The Cambridge M.Phil. in Eighteenth-Century and Romantic Studies is an intensive nine-month Masters course, which typically admits between eight and ten students each year. Our students come from a wide variety of academic backgrounds; many of them have gone on to the Ph.D. and successful academic careers. The course involves both independent research and class-based discussion: a willingness to engage intellectually with the other members of the course, while developing your own research interests, is essential to success. Full details of the course can be found here. See also our Blog page for occasional writing by M.Phil. students.
Some comments on the course by previous students
“I had great experience on the MPhil in Eighteenth-Century and Romantic Studies. After finishing a BA in English, I wanted more time to spend deepening my knowledge of this period. The course proved the perfect environment in which to do this, in company with a small but dedicated, fascinating and diverse cohort of fellow students. The weekly seminars in the first two terms enabled us to rapidly widen our reading across a variety of forms, genres and themes. The essays required at the end of each term were a brilliant opportunity to synthesise some of the thinking we’d been doing, while the specific one-on-one tutorials we had with faculty staff meant we were exposed to a range of world-class expertise. Extending across this stimulating programme was the ongoing work of researching and writing the final dissertation – a process that might have been daunting, were it not for the judicious support given throughout the year, the inclusion of successive milestones to ensure ideas were developing at a steady pace, and the relationship we each had with our individual dissertation supervisors. My research on the intellectual background to James Thomson’s The Seasons was hugely rewarding; the freedom and time I had to delve into the material was an intoxicating introduction to the pleasures of professional scholarship. An added bonus of the course was the opportunity for us to organise and run a graduate conference, at which we both delivered papers on our own work and invited speakers from further afield. This provided me with practical experience that helped me go on to a job at the University of Cambridge Museums and a subsequent role as a Development Officer at the Heritage Lottery Fund, positions where I have also been able to bring to bear analytical and research skills developed during my time on the MPhil.”

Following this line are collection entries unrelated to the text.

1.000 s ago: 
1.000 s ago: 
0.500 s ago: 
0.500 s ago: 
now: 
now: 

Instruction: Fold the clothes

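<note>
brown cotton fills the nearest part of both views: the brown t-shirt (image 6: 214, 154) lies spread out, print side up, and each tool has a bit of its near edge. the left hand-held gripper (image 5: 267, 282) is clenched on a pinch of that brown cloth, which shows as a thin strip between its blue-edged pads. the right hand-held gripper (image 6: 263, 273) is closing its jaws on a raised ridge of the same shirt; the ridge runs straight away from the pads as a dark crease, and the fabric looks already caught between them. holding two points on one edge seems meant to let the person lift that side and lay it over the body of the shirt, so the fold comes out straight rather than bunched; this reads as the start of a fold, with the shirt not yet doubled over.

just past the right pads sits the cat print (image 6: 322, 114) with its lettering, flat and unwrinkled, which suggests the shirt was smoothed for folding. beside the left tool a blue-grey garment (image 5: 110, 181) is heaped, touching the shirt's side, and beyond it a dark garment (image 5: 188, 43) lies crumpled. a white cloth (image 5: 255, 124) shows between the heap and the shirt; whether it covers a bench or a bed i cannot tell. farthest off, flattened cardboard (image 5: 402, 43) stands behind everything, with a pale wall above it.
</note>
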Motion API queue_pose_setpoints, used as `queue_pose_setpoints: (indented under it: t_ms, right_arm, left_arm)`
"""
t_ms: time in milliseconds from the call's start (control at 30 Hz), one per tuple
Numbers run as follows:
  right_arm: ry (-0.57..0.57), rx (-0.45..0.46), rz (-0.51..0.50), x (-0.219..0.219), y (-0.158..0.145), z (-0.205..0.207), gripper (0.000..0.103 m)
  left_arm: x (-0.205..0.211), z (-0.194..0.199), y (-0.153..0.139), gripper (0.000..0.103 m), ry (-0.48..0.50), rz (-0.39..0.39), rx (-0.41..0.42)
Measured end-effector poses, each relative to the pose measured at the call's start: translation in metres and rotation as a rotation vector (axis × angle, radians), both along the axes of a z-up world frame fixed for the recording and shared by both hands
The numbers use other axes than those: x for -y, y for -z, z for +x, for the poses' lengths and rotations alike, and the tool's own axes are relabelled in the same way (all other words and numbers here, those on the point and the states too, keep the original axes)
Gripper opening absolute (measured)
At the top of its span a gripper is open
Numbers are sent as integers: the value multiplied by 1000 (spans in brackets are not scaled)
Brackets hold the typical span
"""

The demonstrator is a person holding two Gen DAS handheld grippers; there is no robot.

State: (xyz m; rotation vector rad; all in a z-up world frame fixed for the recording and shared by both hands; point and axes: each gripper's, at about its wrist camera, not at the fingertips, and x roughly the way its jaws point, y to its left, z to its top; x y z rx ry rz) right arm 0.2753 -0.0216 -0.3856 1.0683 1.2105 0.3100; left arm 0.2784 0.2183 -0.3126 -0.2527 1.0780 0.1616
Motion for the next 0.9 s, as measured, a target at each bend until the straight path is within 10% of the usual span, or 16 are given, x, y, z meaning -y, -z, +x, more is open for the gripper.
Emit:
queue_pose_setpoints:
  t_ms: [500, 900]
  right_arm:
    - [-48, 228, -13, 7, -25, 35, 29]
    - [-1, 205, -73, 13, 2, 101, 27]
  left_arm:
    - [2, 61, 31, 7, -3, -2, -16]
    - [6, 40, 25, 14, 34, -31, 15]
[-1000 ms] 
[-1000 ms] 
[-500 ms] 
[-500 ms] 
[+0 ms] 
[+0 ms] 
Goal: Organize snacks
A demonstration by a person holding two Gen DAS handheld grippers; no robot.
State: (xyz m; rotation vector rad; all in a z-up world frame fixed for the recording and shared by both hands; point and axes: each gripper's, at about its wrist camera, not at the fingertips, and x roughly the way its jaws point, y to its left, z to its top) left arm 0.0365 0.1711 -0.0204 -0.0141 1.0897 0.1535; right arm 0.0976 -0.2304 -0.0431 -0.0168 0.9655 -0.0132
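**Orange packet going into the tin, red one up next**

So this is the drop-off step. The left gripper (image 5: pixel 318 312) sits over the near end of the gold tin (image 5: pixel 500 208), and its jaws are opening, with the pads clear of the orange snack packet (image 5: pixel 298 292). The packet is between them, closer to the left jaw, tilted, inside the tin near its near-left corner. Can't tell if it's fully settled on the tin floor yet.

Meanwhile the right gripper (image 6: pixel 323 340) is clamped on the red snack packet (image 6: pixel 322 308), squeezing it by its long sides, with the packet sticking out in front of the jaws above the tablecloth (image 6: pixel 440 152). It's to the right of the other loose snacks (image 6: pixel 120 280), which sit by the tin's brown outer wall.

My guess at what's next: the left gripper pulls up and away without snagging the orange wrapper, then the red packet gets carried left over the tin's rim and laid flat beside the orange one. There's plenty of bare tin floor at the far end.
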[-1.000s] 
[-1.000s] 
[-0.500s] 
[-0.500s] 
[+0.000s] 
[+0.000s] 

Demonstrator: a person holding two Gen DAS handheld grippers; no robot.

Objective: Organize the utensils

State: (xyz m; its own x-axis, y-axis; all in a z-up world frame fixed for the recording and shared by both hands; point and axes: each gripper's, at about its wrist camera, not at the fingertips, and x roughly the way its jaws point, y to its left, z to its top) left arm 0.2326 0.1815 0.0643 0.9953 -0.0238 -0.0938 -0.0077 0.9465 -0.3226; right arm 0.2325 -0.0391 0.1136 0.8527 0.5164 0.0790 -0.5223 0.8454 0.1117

“The M.Phil in 18th century and Romantic Studies is fast-paced but its intensity is enriched by the diversity of subjects under discussion. We read Diderot’s dialogues, Clare’s ballads, eighteenth-century georgics, and romantic anthologies. Nor was the year strictly bookish. We visited Walpole’s Strawberry Hill and saw Blake’s prints up close. The class on eighteenth-century georgics stimulated my interest in the long poem, and the essay I wrote on Darwin’s Loves of the Plants during the Lent term has turned into a PhD. Currently, I’m in my third year of a D.Phil at New College, Oxford.”
“I took the MPhil as a sabbatical after ten years of working as a theatre director. My worries about going ‘back to university’ as a mature student were unfounded – the nine months of my MPhil (18th C and Romantic) were hugely enjoyable and rewarding. The English Faculty is a friendly and open place, and the course provided a rigorous education and plenty of space to develop my own academic interests. The libraries are outstanding, and even as a confirmed technophobe I found them easy to use, thanks to the kindly staff. The literature of the period opened up as the weeks went by, revealing fascinating texts I’d never even heard of when I began. I ended the MPhil having encountered dozens of writers new to me, and with my academic research and writing greatly enhanced. One of the great pleasures of the MPhil is the diversity of teaching and scholarly approaches; it’s a structured environment in which to find your own academic voice. Since the course, I’ve returned to my day job refreshed and sharper, but I’ve also been lucky enough to do some undergraduate teaching.”
“My time at the MPhil in Eighteenth-Century and Romantic Studies changed how I looked at thought processes and languages. It pulled me deeper into contexts that create a literary text (philosophy, politics, mythologies, readers) and then gave me the vocabulary to dismantle how those contexts may work as undercurrents to a poetic text. It’s a vocabulary that has held me in good stead post Cambridge, whether in job interviews (it’s always easier to answer a question when you can dismantle it into its moving parts) or in the novel I was writing. That novel is now published and I am working on two more. Strangely, the further I believed I was moving away from academia, the more I was returning to it. Cambridge taught me ways of thinking that have become cornerstones to my life, and I am very grateful.”